I am a big old prude, it’s fair to say. I don’t like discussing rudery, I won’t go bra-less and I hate it when I have to explain the excruciating facts of life to children – either my own or those in a Science class. You have never seen blushes akin to those I sported when I was made to front a Year 8 Sex Ed class when I was 7 months pregnant. That was pure, hilarious hell.

It is also fair to note that when it comes to the subject of S.E.X. I am by no means… fluent. I find it awkward!

Oh, I can play the game! I can flirt and I can be something of a minx when necessary -or when safe to do so. It’s fun! But life is busy, work and stress* intervene and let’s just say that Big Seymour is a patient man. Also, I am now quite old.

But a complete drought there is not. I will not have it said.

So, imagine a scenario when maybe, just maybe, one has a small amount of energy very late at night. One is confident that all the Little Seymours are otherwise occupied or preferably fast asleep and one starts to proceed with caution, shutting doors and listening out and then BOOM! The door bursts open, and a child who shall remain nameless stands there in the dark, and in a booming voice declares  “I know what you are doing! I can hear you! You have ruined my day!” and then proceeds to stand there for another five minutes in the pitch black and silence, whilst we both lay stock still, chastised and contemplating our next moves.
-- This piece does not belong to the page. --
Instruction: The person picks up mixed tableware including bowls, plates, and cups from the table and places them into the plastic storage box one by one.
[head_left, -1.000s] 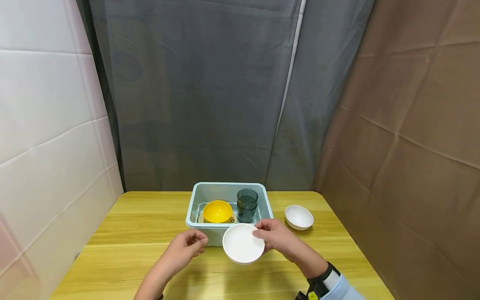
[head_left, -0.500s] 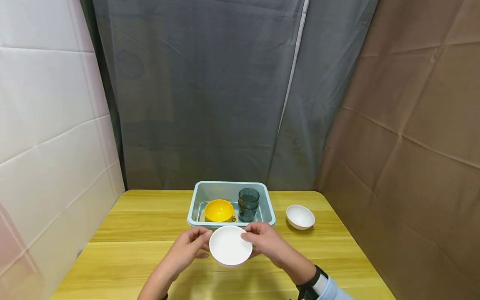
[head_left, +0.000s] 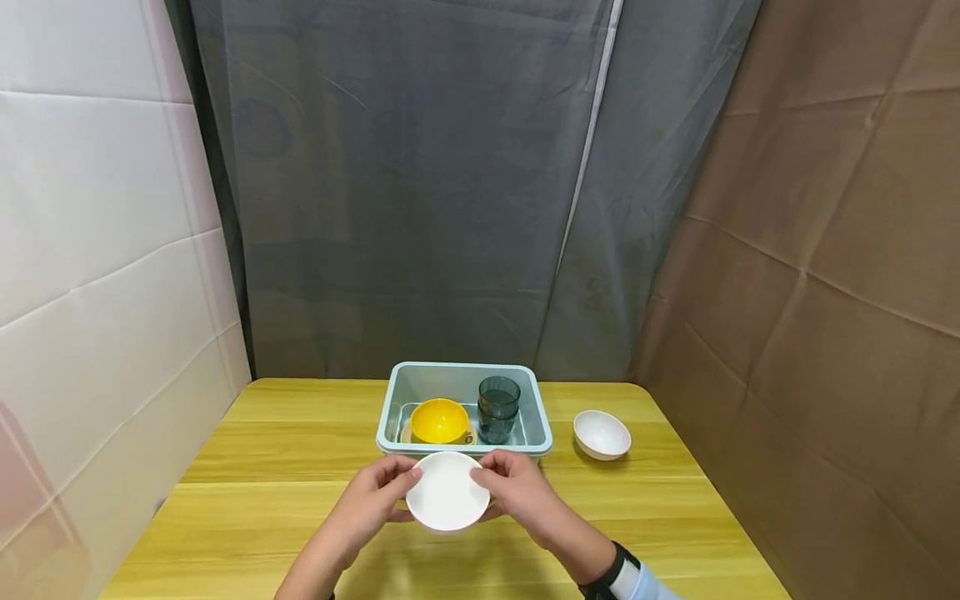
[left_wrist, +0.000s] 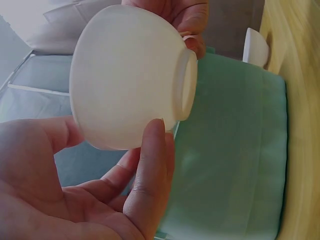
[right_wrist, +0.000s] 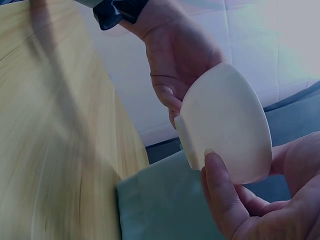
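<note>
Between both hands a white bowl (head_left: 447,493) is held up above the table, just in front of the bin. My left hand (head_left: 372,502) pinches its left side, thumb at the rim and fingers beneath, as the left wrist view shows of the bowl (left_wrist: 127,80). On the opposite side my right hand (head_left: 517,493) grips the rim with its thumb, fingers under the wall. The right wrist view shows the bowl's outer wall (right_wrist: 225,122) and foot ring, tilted sideways in that picture.
A pale blue-green bin (head_left: 390,417) holds a yellow bowl (head_left: 439,422) and stacked dark clear cups (head_left: 498,408). Another white bowl (head_left: 602,435) stands right of the bin on the wooden table (head_left: 247,467). Grey, white and brown cloths hang around.
The white bowl has moved left in my right hand. My left hand, apart from it at first, has taken hold of its left side.
</note>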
In the end I stayed mute. I was, after all, “asleep at the time”, according to the statement I have since made in my head. I may even have had my headphones on. Big Seymour said nothing to incriminate himself either.  He must also have been *asleep*.

The Seymour Child that was clearly on the prowl for parental misdemeanours was vigilant – but saw nothing . There was nothing to see. Nothing doing. That is our story and we are sticking to it. But can I just ask: what sort of child with fears that parents actually have some sort of physical relationship would go looking for evidence? What would be the benefit of catching one’s folks in flagrante? Surely, of all the things that child is worried about, then seeing such horror would be at the top of a list? Why risk it? Why snoop?

The most worrying notion to come out of this episode of the Seymours’ sitcom life is that the thing that alerted said child was not the sound of headboards or (God-forbid!) moaning, but talking. Big Seymour and I were actually laughing and communicating in bed at night, instead of ignoring each other. And thus, we were in trouble.

I have spent the day feeling a whole variety of emotions on this Mothers’ Day. I feel annoyed that I have no privacy: proud that Big Seymour and I can still “laugh in bed”, in spite of the challenges life throws at us all. I feel humiliated and chastened by a midnight telling-off, and I feel confused: what is the right way to behave in your forties?

If I think back to how awkward I was as a kid, then I recall that any kind of sex terrified me. (Have I told you I thought I was pregnant for two years (!) after a randy springer humped my leg?) What my disgruntled child doesn’t realise, therefore, is that it’s a miracle she’s here at all. Mothers’ Day? I know there are all kinds of mothers out there, but most of them have to be initiated into the sisterhood by some kind of bonking. And whilst I tell them the Little Seymours that they all came from The Baby Shop, they may have now sussed the unpalatable truth.

This post was hard to share, but it sums life up at the moment: essentially, I am always upsetting someone! But life is rich and life is interesting and we wouldn’t have it any other way.

I am grateful!

Happy Mothers’ Day, all you bonkers!

 

Just a little crab picture by Mini Seymour. For no reason. 

 

 

*last week’s source of stress? Plotting to buy a house with Japanese Knotweed. As you do.